• **What the exercise asks**:
Copy nothing but the lines running from the one containing "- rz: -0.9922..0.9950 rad" through the end of the listing below. Drop the pictures.
━━━━━━━━━━━━━━━━━━━━
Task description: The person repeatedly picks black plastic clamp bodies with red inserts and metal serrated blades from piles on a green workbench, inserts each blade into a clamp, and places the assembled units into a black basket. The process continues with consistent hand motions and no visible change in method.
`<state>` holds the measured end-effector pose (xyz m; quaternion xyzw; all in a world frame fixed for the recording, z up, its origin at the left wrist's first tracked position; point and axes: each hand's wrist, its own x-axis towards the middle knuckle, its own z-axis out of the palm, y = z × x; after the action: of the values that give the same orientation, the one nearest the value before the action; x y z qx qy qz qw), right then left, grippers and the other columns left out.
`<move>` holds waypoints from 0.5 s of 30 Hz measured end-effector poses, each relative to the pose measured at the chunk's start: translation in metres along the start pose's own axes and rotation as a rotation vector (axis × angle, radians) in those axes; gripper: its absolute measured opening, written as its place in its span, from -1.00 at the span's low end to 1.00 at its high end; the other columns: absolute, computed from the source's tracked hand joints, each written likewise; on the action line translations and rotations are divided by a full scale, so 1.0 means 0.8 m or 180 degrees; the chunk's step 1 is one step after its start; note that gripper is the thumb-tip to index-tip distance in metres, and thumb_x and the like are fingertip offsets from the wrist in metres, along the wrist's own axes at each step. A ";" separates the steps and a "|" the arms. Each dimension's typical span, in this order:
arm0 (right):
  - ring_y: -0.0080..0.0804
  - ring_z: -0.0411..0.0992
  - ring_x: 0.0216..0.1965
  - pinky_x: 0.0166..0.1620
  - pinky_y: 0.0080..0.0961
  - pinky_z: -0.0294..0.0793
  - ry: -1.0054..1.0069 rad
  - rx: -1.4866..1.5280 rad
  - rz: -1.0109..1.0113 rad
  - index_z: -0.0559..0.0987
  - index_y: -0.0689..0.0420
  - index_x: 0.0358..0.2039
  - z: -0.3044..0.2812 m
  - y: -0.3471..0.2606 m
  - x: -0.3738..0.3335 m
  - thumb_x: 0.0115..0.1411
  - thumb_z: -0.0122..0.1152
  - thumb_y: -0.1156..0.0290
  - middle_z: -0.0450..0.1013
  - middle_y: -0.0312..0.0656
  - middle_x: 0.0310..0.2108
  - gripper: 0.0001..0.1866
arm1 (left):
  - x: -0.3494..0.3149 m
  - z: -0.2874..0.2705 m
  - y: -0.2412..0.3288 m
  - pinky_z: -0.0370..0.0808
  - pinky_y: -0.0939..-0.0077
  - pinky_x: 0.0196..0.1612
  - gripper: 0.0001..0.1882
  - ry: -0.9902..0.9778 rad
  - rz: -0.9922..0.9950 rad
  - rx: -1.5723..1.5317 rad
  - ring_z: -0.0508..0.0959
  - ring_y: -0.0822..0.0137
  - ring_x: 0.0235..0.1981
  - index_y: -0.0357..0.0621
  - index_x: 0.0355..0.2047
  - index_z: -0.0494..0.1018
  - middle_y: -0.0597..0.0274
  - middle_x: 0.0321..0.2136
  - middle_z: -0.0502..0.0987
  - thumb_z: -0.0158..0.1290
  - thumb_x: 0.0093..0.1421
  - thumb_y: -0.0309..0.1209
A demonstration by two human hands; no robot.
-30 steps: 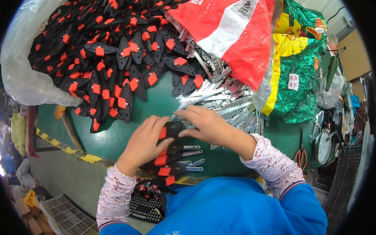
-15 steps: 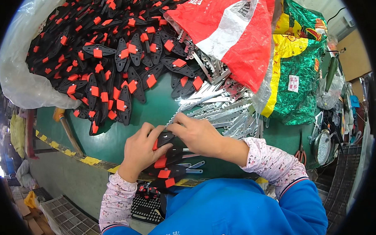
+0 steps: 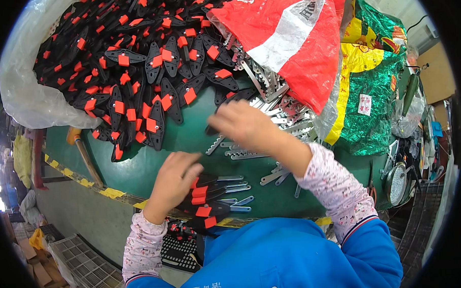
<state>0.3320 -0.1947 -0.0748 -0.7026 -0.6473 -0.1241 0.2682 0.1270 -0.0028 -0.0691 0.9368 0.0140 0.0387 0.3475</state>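
Note:
My left hand hovers by the table's front edge, its thumb and fingers apart and nothing visible between them. Just under and right of it lies a short row of black plastic pieces with red tabs, metal strips sticking out to their right. My right hand, a little blurred, is at the right side of the large heap of black pieces. Its fingers are on one black plastic piece, whose ends show past the hand. Beside that hand lie loose notched metal strips.
A red and white plastic bag partly covers the metal strips, with a green and yellow bag to its right. A hammer lies at the left. Clear plastic sheeting edges the heap. Pliers are at the right.
My hands were together over the row with a piece and a notched strip; now they are apart. My right hand has moved up to the heap, and my left hand has loosened.

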 end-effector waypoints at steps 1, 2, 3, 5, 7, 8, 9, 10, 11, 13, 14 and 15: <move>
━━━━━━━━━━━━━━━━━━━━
• **Task output**:
  - rz: -0.9922..0.9950 rad
  - rx: -1.5723..1.5317 rad
  - ring_z: -0.0508..0.0959
  - ring_y: -0.0822..0.0137
  - ring_x: 0.0235..0.1981
  - index_y: -0.0357..0.0621
  - index_x: 0.0355..0.2047
  - index_z: -0.0494..0.1018
  - middle_y: -0.0597..0.0274
  - middle_x: 0.0321..0.2136
  - middle_z: -0.0502..0.0987
  - thumb_z: -0.0158..0.1290
  - thumb_x: 0.0093..0.1421
  - thumb_y: -0.0309..0.1209
A demonstration by two human hands; no robot.
-30 steps: 
-15 steps: 
+0 steps: 
<state>0.3320 -0.1947 -0.0748 -0.7026 -0.6473 -0.1241 0.2682 0.1270 -0.0028 -0.0691 0.9368 0.0140 0.0387 0.3475</state>
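Note:
My left hand hovers by the table's front edge, its thumb and fingers apart and nothing visible between them. Just under and right of it lies a short row of black plastic pieces with red tabs, metal strips sticking out to their right. My right hand, a little blurred, is at the right side of the large heap of black pieces. Its fingers are on one black plastic piece, whose ends show past the hand. Beside that hand lie loose notched metal strips.
A red and white plastic bag partly covers the metal strips, with a green and yellow bag to its right. A hammer lies at the left. Clear plastic sheeting edges the heap. Pliers are at the right.
My hands were together over the row with a piece and a notched strip; now they are apart. My right hand has moved up to the heap, and my left hand has loosened.
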
 end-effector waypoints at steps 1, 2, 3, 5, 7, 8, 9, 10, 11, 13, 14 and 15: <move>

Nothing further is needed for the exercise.